Hilary: Okay. So, the other day, I had a really busy day, and Troy - he's one of my managers, and I was working with him that day, and I had stuff to do running all over town, and he called me and I purposely didn't pick up the phone. 'Cos it was like, you know when you're half asleep, and you're really tired, and you hear the phone ringing but you don't really connect that you need to pick it up? It was a little bit of that and a little bit of me being "I'm so tired, I can't do that!" and he's ringing my doorbell like an hour later and I had just rolled out of bed. I was like "umm, we're going to be late, I have to go shower really fast". We had photoshoots all day, but it didn't turn out to be so bad. And then the other time is, in Los Angeles, if you run a red light, they take a picture of you.
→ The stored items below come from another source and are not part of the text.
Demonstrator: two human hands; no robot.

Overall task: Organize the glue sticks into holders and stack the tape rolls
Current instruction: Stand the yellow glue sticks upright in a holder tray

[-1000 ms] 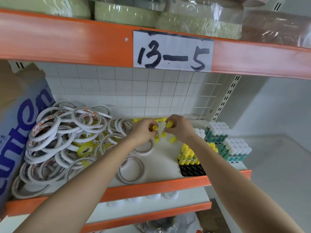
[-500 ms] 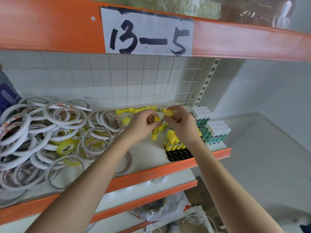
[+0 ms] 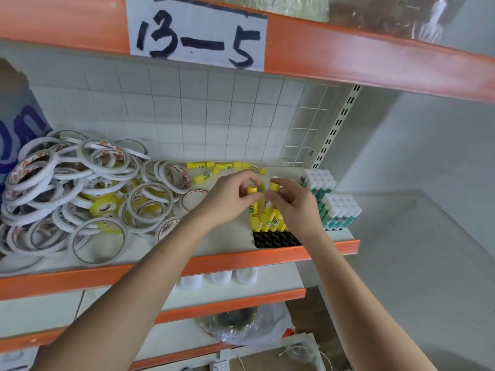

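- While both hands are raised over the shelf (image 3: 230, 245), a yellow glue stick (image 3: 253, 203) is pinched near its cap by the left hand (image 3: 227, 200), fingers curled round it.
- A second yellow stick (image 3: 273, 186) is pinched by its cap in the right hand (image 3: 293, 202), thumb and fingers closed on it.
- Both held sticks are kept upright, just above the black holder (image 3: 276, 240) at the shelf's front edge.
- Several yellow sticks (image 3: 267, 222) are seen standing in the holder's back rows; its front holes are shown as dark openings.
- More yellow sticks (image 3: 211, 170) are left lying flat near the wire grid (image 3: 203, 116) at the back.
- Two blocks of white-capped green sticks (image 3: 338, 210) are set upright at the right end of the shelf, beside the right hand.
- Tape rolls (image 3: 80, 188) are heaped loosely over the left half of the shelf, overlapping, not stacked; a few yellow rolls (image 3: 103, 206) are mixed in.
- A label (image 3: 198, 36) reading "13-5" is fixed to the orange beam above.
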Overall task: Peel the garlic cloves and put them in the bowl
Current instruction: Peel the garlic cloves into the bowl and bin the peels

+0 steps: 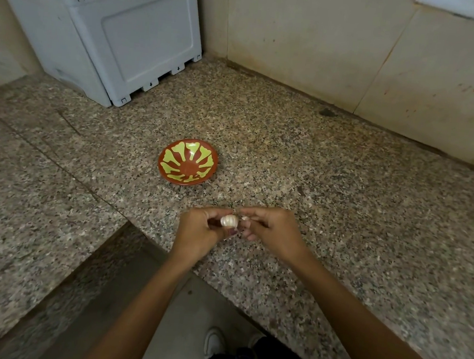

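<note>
Here the speckled stone bench (318, 164) carries everything, with a grey plastic box (99, 30) pushed back into the corner, out of your way. The red bowl (188, 163) with green marks stands just beyond your hands and holds nothing, ready to receive cloves. Your left hand (196, 233) grips the garlic bulb (229, 221) above the bench, probably to steady it, while your right hand (271, 229) pinches a piece at its side, probably to pull it off.
</note>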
I really didn't mean to run a red light, but it was late and I was driving, and I'd been working all day, and my friend was in the car with me and he's like"you totally just ran that light!" and I was like "oh my God!" and I didn't mean to, and thank God there was no cars on the road. But they took a picture and I saw the flash, and they focus in on your VIN number, which is on your windshield, and I had a valet ticket covering the VIN number so they couldn't send me the ticket! It was pretty, like, I felt a little delinquent. Never had to pay it! [Laughs.]